Scraping a table: IndexError: list index out of range - python

I am new to python. I am using it in a jupyter notebooks to scrape a table from Wikipedia. All the code I wrote works, except when I want to put the information into a csv file. The error that appears is "Index list index out of range".
Here is the code:
url = 'https://en.wikipedia.org/wiki/List_of_countries_by_population_(United_Nations)'
import csv
import pandas as pd
import requests
from bs4 import BeautifulSoup
import time
s = requests.Session()
response = s.get(url, timeout=10)
response
table_id = 'main'
response = requests.get(url)
soup = BeautifulSoup(response.text, 'html.parser')
print(soup.prettify().encode('UTF-8'))
table = soup.find('table', attrs={'id': table_id})
for row in table.find_all('tr'):
print(row)
table = soup.find('table', attrs={'id': table_id})
for row in table.find_all('tr')[1:]:
col = row.find_all('td')
print(col[0].find('a').contents[0])
print(col[1].string) #name
print(col[2].string)
print(col[3].string)
print(col[4].string)
print(col[5].find(text=True))
csvfile = open('population.csv', 'w')
csvwriter = csv.writer(csvfile, delimiter=',')
headers = ('COUNTRY','CONTINENT','SUBREGION', 'POPULATION_2018', 'POPULATION_2019', 'CHANGE')
csvwriter.writerow(headers)
table = soup.find('table', attrs={'id': table_id})
for row in table.find_all('tr')[1:]:
col = row.find_all('td')
country = col[0].find('a').contents[0]
continent = col[1].string
subregion = col[2].string
population_2018 = col[3].string
population_2019 = col[4].string
change = col[5].find(text=True)
parsed_row = (country, continent, subregion, population_2018, population_2019, change)
csvwriter.writerow(parsed_row)
csvfile.close()
Thank you very much!

I have two part answers. The easiest way to accomplish your task and where in your code the error is.
Let pandas handle the requests, BeautifulSoup and csv for you.
import pandas as pd
URI = 'https://en.wikipedia.org/wiki/List_of_countries_by_population_(United_Nations)'
df = pd.read_html(URI)[3]
df.to_csv('population.csv', index=False)
pandas has .read_html that returns a list of all tables in the webpage. Your table was at index 3. With that, I saved it with .to_csv.
With .read_html, you can pass the attributes of a specific table e.g. attrs = {'id': 'table'}
# the table is now at index 0
df = pd.read_html(URI, attrs={'id':'main'})[0]
You can also specify the parser that will be used by BeautifulSoup that .read_html calls:
df = pd.read_html(URI, attrs={'id':'main'}, flavor='lxml')[0]
# 'lxml' is known for speed.

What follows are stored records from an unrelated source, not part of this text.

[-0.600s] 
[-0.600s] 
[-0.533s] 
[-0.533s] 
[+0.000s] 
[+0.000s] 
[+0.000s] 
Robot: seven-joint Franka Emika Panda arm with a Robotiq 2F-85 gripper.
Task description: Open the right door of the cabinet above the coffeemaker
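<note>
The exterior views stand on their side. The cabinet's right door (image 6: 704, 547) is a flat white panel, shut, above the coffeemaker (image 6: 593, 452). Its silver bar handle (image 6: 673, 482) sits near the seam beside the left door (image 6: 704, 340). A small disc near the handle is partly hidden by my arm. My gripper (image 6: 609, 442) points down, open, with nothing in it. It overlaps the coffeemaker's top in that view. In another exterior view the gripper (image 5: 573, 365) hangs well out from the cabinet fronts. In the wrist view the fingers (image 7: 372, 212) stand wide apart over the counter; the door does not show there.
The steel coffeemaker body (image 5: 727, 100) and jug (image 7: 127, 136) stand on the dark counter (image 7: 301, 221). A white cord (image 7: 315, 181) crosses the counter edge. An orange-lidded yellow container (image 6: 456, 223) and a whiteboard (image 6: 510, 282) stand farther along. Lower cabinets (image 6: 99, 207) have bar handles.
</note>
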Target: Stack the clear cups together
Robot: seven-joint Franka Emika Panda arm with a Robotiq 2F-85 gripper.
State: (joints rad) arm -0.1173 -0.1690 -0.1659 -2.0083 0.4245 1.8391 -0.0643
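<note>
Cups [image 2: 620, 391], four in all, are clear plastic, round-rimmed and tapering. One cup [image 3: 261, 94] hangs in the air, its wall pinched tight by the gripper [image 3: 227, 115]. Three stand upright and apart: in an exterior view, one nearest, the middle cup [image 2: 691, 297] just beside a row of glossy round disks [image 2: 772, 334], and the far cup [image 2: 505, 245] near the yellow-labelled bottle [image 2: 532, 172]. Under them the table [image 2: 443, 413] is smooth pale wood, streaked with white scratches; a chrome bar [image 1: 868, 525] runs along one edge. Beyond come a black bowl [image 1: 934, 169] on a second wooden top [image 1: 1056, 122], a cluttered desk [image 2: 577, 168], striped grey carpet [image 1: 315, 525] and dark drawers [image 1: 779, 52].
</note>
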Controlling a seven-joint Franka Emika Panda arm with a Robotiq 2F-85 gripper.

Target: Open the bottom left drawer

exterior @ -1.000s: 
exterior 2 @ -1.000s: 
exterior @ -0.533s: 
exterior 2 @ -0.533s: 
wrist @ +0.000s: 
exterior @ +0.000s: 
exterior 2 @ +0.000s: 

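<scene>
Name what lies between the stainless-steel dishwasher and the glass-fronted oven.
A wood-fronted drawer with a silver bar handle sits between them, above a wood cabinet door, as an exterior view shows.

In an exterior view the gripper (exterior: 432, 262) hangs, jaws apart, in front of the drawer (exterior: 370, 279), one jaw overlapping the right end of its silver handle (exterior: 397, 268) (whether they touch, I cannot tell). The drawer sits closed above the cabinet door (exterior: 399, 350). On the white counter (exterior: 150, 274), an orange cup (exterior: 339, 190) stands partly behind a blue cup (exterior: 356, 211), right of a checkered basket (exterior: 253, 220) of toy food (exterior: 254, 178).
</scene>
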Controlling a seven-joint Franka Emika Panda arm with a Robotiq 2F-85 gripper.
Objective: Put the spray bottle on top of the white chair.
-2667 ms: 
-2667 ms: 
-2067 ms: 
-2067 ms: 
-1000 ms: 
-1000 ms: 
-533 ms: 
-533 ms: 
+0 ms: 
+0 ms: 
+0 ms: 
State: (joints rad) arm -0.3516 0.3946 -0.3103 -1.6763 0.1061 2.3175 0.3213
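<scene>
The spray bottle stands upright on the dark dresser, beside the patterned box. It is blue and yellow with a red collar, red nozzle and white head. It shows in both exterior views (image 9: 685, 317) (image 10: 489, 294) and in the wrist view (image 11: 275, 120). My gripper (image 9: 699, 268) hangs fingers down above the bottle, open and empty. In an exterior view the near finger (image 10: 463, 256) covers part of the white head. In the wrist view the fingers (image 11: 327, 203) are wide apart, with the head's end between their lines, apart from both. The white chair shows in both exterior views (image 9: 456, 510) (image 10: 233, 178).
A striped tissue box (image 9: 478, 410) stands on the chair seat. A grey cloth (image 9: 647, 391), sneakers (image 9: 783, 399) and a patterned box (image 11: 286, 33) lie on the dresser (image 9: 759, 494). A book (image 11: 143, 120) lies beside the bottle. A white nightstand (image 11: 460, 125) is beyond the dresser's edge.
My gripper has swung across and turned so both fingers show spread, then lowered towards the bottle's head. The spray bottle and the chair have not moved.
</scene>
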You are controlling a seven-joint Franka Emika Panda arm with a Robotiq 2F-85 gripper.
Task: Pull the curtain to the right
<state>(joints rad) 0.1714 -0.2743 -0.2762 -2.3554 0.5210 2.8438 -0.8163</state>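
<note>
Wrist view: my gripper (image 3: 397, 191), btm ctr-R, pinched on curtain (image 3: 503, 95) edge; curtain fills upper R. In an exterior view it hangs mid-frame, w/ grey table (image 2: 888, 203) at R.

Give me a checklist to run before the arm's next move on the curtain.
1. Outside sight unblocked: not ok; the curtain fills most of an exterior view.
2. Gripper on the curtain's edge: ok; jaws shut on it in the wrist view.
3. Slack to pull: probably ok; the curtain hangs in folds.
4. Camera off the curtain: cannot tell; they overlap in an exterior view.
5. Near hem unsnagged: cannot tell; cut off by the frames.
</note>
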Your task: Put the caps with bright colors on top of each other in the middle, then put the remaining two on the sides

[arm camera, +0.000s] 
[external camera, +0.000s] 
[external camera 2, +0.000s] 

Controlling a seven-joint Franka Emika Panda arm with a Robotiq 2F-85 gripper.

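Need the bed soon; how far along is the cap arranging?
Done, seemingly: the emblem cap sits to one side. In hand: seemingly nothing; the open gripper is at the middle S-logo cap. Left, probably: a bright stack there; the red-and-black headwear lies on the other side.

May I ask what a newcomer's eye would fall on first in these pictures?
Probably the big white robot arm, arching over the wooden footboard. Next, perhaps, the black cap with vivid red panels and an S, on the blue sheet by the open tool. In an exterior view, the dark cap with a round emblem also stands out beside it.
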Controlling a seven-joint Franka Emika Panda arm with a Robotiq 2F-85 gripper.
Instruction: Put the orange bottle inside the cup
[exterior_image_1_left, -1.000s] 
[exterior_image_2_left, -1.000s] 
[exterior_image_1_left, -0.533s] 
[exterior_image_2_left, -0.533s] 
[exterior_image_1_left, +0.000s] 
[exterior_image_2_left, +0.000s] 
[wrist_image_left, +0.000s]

But you can use `html.parser` if `lxml` or `html5lib` are not installed.
See more documentation .read_html
Update: Debugging You’re Code
The error from your code is from empty col. using if conditions solves the problem:
url = 'https://en.wikipedia.org/wiki/List_of_countries_by_population_(United_Nations)'
import csv
import pandas as pd
import requests
from bs4 import BeautifulSoup
import time
s = requests.Session()
response = s.get(url, timeout=10)
response
table_id = 'main'
response = requests.get(url)
soup = BeautifulSoup(response.text, 'html.parser')
#print(soup.prettify().encode('UTF-8'))
csvfile = open('population.csv', 'w')
csvwriter = csv.writer(csvfile, delimiter=',')
headers = ('COUNTRY','CONTINENT','SUBREGION', 'POPULATION_2018', 'POPULATION_2019', 'CHANGE')
csvwriter.writerow(headers)
table = soup.find('table', attrs={'id': table_id})
for row in table.find_all('tr')[1:]:
col = row.find_all('td')
# this is all that was missing
if col:
country = col[0].find('a')['title']
continent = col[1].string
subregion = col[2].string
population_2018 = col[3].string
population_2019 = col[4].string
change = col[5].find(text=True)
parsed_row = (country, continent, subregion, population_2018, population_2019, change)
csvwriter.writerow(parsed_row)
csvfile.close()

Prayson W. Daniel has already given the answer, and I offer another way.
import requests
from simplified_scrapy import SimplifiedDoc, utils, req
url = 'https://en.wikipedia.org/wiki/List_of_countries_by_population_(United_Nations)'
s = requests.Session()
res = s.get(url, timeout=10)
rows = []
headers = ('COUNTRY','CONTINENT','SUBREGION', 'POPULATION_2018', 'POPULATION_2019', 'CHANGE')
rows.append(headers)
table_id = 'main'
doc = SimplifiedDoc(res.text)
table = doc.select('table#'+table_id) # Get the table by id.
trs = table.tbody.children.children[1:] # Get all data rows
for tr in trs:
row = [tr[0].a.text] # First col, get first link
row.extend(tr.text[1:]) # Left cols
rows.append(row)
utils.save2csv('test_wiki.csv', rows) # Save data to csv

Related

How can I save scraped date from soup object into CSV?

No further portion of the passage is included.